Fortinet integration with Nuage Networks SDN

Fortinet integration with Nuage Networks SDN

Introduction

Nuage Networks VSP, with the emphasis on P for Platform provides many integration points for 3rd party network and security providers (a.o.) this way the customer can leverage the SDN platform and build end-to-end automated services in support of his/her application needs.

One of the integration partners is Fortinet whereby we can integrate with the FortiGate Virtual Appliances to provide NGFW services and automated FW management via FortiManager.

Integration example

In the example setup below we are using OpenStack as the Cloud Management System and KVM as the OS Compute hosts.
We have the FortiGate Virtual Appliance connected to a management network (orange), a untrusted interface (red), and a trusted/internal interface (purple).
On the untrusted network we have a couple of virtual machines connected, and on the internal network

overview

Dynamic group membership

Since we are working in cloud environment where new workloads are spun up and down at a regular pace resulting in a dynamic allocation of IP addresses, we need to make sure that we can keep the firewall policy intact. To do this we use dynamic group membership that adds and deletes the IP addresses of the virtual machines based on group membership on both platforms. The added benefit of this is that security policy does not go stale, when workloads are decommissioned in the cloud environment it’s address information is automatically removed from the security policies resulting in a more secure and stable environment overall.

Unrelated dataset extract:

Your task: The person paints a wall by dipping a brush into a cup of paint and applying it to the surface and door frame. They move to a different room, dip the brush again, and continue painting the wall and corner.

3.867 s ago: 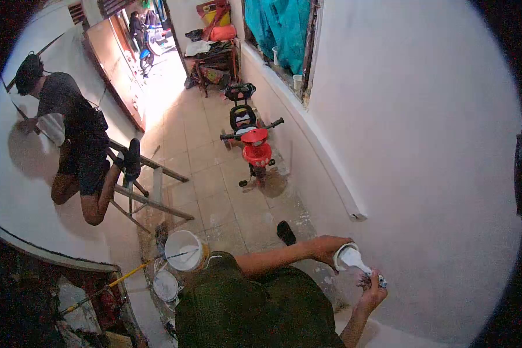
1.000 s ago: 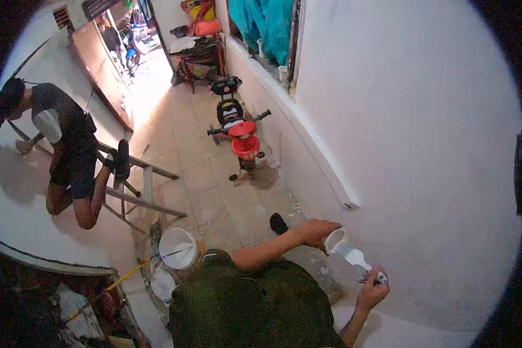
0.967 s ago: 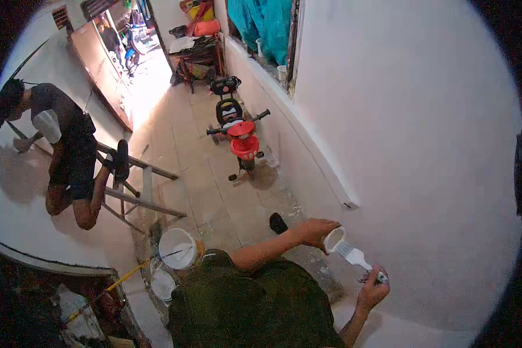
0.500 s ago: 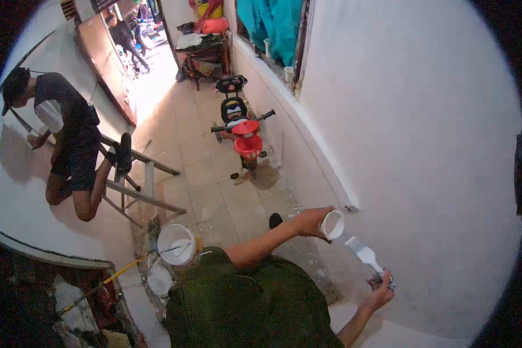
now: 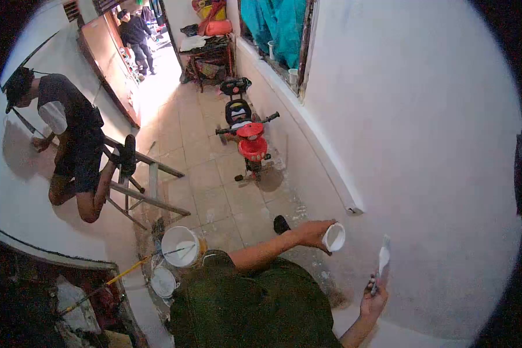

Looking at the FortiGate below, we are using dynamic address groups to define source and destination policy rules. The membership of the address groups is synchronised between the Nuage VSP environment and Fortinet.

Screen Shot 2016-04-17 at 14.59.55

If we look at group membership in Fortinet we can see the virtual machines that are currently a member of the group. As you can see in the image below currently the group “PG1 – Address group 1 – Internal” has 1 virtual machine member.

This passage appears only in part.